Он повернул в сторону ворот, но вспомнил о субъекте в плаще, остановился. «Э, так будет не по правилам: выслеживаемому идти навстречу сыщику. Пусть поработает». Кривошеин направился в противоположный конец парка — туда, где ветви старого дуба нависли над чугунными копьями изгороди. Спрыгнул с ветви на тротуар и пошел в Академгородок.
«Все-таки что у него получилось?
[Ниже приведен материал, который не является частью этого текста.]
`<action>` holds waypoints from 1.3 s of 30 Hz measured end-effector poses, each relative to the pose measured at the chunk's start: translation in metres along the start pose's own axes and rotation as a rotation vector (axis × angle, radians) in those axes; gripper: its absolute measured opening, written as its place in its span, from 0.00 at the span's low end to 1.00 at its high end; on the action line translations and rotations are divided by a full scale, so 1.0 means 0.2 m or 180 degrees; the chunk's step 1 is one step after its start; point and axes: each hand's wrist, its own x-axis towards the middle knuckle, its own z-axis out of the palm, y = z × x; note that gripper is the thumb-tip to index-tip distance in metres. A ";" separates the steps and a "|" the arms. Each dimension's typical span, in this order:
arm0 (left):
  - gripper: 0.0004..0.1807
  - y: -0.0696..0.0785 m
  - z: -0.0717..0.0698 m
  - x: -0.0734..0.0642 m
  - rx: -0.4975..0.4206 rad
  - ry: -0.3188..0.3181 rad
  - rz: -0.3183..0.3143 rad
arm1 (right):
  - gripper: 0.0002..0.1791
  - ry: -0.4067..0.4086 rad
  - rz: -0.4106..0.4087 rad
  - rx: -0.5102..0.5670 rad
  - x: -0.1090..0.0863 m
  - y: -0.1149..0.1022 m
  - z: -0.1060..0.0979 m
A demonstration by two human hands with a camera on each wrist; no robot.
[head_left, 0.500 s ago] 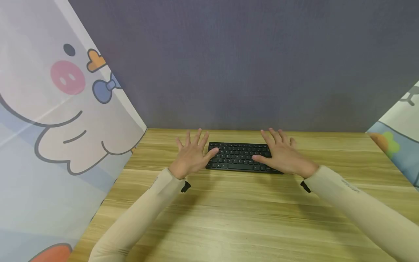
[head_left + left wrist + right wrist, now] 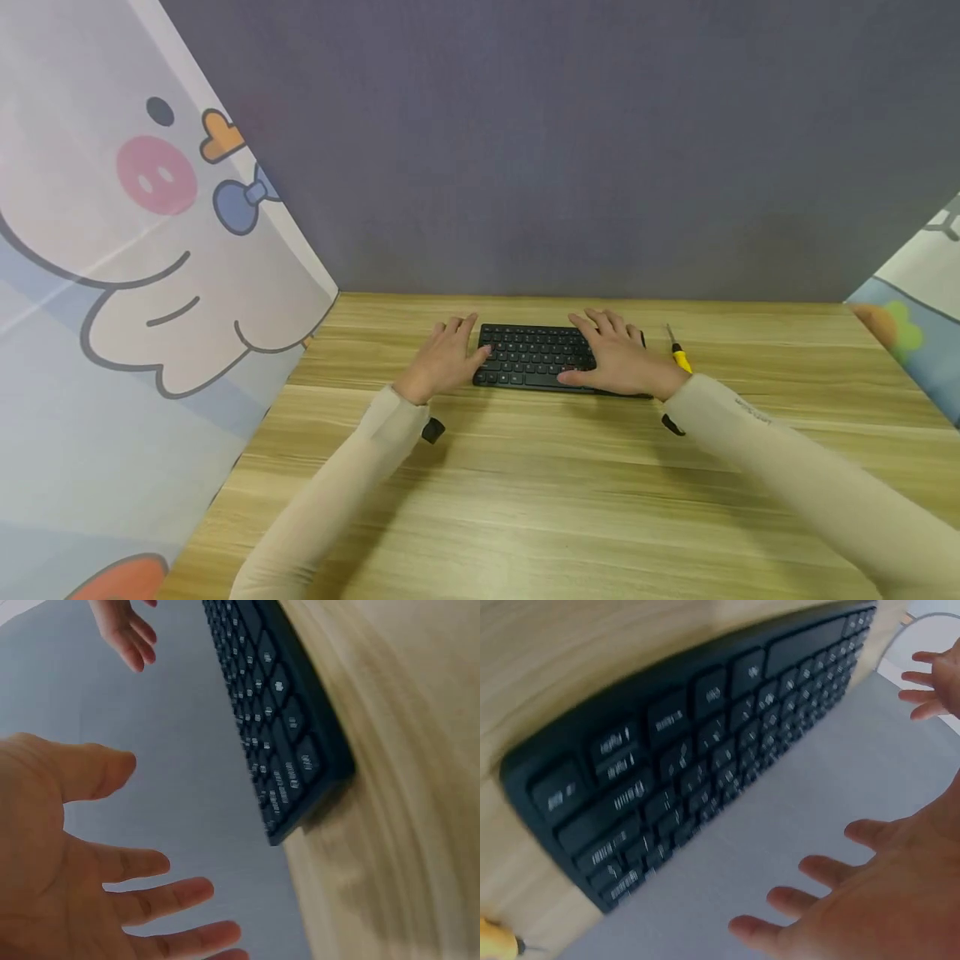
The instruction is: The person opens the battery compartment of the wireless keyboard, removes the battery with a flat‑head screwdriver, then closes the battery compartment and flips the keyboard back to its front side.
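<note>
Hovers wide-fingered at a black keyboard (image 2: 527, 357), with right hand (image 2: 621, 360) over its right part and left hand (image 2: 442, 361) beside its left end.

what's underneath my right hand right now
Under your right hand is the right end of the keyboard. The right wrist view shows keys there; in the head view, the hand covers some of them.

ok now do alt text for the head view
A person's left hand is at the left end of a black keyboard, their right hand over its right end, on a wooden table. A yellow-handled screwdriver lies to the right, partly hidden by the right sleeve. Behind is a grey panel; a cartoon print fills the left.
</note>
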 end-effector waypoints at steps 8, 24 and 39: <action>0.35 -0.06 0.05 0.03 0.0032 -0.0195 -0.0116 | 0.61 -0.0280 -0.0052 0.0077 0.10 0.00 0.09; 0.31 -0.14 0.11 0.04 -0.0143 -0.0525 -0.0262 | 0.70 -0.0584 -0.0075 0.0045 0.31 -0.04 0.17; 0.29 -0.16 0.13 0.05 0.0028 -0.0598 -0.0177 | 0.69 -0.0689 0.0024 -0.0144 0.42 -0.13 0.20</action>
И кто этот парень, встретивший меня в аэропорту? Как меня телеграмма сбила с толку: принял его за Вальку! Но ведь похож — и очень. Неужели? Валька явно не сидел этот год сложа руки. Напрасно мы не переписывались. Мелкачи, ах, какие мелкачи: каждый стремился доказать, что обойдется без другого, поразить через год при встрече своими результатами! Именно своими! Как же, высшая форма собственности… Вот и поразили. Мелкостью губим великое дело. Мелкостью, недомыслием, боязнью… Надо было не разбегаться в разные стороны, а с самого начала привлекать людей, стоящих и настоящих, как Вано Александрович, например. Да, но тогда я его не знал, а попробуй его привлечь теперь, когда он проносится мимо и смотрит чертом…»
…Все произошло весной, в конце марта, когда Кривошеин только начал осваивать управление обменом веществ в себе. Занятый собой, он не замечал примет весны, пока та сама не обратила его внимание на себя: с крыши пятиэтажного здания химкорпуса на него упала пудовая сосулька. Пролети она на сантиметр левее — и с опытами по обмену веществ внутри его организма, равно как и с самим организмом, было бы покончено. Но сосулька лишь рассекла правое ухо, переломила ключицу и сбила наземь.
— Ай, беда! Ай, какая беда!.. — придя в себя, услышал он голос Андросиашвили. Тот стоял над ним на коленях, ощупывал его голову, расстегивал пальто на груди. — Я этого коменданта убивать буду, снег не чистит! — яростно потряс он кулаком. — Идти сможете? — он помог Кривошеину подняться. — Ничего, голова сравнительно цела, ключица страстется за пару недель, могло быть хуже… Держитесь, я отведу вас в поликлинику.